16th Jul 2022, 13:34
It looks like Leslie (Mike) Pace, Recruitment Manager for BOAC. He was my Step-Father, who later married my late Mother, Catherine Pace (formerly Kitching, Maiden name Long) in about 1958. She, too, had worked for BOAC: in Comet Accounts. I believe he had interviewed her, as head of recruitment, or at least knew of her through the recruitment process. They were happily married for more than 25 years.
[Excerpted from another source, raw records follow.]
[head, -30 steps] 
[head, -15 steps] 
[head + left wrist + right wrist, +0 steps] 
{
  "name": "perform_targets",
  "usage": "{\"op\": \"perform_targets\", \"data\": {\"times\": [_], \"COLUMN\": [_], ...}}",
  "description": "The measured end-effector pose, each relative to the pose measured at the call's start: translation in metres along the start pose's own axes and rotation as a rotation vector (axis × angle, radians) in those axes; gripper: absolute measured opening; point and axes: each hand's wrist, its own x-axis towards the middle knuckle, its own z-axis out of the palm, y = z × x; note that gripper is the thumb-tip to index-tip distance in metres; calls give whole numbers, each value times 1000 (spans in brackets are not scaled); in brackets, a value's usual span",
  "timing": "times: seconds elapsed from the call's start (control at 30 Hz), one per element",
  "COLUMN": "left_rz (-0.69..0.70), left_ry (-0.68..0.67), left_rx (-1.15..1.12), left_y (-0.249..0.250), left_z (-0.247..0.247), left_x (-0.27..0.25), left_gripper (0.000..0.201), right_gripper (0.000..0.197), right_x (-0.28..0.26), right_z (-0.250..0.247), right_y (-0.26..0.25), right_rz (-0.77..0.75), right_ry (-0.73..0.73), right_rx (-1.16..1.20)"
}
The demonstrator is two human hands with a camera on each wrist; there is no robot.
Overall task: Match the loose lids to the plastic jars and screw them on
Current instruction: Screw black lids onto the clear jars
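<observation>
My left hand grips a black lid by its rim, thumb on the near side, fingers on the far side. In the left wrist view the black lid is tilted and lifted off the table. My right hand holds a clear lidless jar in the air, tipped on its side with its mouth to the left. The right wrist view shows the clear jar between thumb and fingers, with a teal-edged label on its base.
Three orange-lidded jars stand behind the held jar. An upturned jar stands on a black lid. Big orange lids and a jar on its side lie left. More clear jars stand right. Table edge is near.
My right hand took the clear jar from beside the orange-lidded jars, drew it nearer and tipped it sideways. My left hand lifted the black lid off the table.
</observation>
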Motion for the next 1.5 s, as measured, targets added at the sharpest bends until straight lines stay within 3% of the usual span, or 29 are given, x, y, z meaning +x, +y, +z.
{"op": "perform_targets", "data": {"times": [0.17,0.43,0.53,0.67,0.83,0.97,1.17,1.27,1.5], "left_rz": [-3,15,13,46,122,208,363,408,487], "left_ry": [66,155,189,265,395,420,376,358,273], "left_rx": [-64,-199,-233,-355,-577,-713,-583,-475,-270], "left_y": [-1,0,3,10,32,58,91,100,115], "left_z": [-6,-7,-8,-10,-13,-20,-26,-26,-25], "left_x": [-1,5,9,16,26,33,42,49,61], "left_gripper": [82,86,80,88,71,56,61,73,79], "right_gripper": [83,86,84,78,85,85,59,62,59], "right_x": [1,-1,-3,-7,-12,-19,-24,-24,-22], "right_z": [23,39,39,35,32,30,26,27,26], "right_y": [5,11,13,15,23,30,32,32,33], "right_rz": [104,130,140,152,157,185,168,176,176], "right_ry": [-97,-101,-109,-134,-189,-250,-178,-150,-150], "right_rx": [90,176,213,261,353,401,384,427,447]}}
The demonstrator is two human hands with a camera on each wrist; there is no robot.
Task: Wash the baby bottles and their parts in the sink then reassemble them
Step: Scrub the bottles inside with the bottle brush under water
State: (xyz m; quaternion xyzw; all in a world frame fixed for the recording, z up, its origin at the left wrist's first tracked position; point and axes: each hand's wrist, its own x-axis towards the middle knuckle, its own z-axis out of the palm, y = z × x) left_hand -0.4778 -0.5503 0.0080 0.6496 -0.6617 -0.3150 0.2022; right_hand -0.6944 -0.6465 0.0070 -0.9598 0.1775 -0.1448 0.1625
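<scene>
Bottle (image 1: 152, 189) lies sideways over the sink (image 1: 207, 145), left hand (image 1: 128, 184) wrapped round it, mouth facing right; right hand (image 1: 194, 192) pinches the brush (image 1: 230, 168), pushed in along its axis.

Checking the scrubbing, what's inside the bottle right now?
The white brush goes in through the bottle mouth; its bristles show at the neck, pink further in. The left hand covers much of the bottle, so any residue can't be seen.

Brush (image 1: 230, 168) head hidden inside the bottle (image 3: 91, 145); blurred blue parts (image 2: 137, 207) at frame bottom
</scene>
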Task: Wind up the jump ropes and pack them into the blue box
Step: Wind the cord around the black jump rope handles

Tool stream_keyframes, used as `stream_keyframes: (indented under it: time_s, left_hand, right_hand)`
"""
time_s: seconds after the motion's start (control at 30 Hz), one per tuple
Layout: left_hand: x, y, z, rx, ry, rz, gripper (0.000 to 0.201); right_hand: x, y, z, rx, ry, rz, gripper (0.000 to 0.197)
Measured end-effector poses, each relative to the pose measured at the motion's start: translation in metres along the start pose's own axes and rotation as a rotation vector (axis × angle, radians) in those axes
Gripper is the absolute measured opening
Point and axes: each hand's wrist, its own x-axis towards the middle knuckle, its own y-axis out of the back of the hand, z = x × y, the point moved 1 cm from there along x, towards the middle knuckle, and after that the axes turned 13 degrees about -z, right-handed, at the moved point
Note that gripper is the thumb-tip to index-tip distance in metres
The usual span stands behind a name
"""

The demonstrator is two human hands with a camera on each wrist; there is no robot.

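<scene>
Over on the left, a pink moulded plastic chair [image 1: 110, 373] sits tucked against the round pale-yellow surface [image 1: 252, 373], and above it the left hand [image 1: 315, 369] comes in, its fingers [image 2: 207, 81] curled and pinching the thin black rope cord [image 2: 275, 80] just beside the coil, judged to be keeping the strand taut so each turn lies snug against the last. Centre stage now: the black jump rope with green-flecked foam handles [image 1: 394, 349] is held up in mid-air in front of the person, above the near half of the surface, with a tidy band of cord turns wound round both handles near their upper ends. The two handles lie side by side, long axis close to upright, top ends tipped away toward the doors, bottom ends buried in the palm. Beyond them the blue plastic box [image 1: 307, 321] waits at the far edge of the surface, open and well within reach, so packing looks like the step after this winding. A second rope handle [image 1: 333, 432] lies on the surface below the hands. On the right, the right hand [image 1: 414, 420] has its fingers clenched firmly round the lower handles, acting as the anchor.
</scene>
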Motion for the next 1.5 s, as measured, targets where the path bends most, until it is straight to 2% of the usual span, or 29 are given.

He had a fascinating history: starting in Aviation as an Engineer with either A.T & T. or Instone Airways, later working with Imperial Airways. I remember him attending Sopwith Apprentices Dinners, although he was never an Apprentice: being with Sopwiths as an ‘Improver’. He was awarded an MBE for his part in moving staff, etc., from Bristol to the new Heathrow. He knew everyone and could well have been longer in aviation than anyone else in BOAC at that time. Because of his very low Staff Number he was able to travel anywhere, with guaranteed seats, anywhere in the World. My Mother’s first ever trip abroad was with him to Barbados.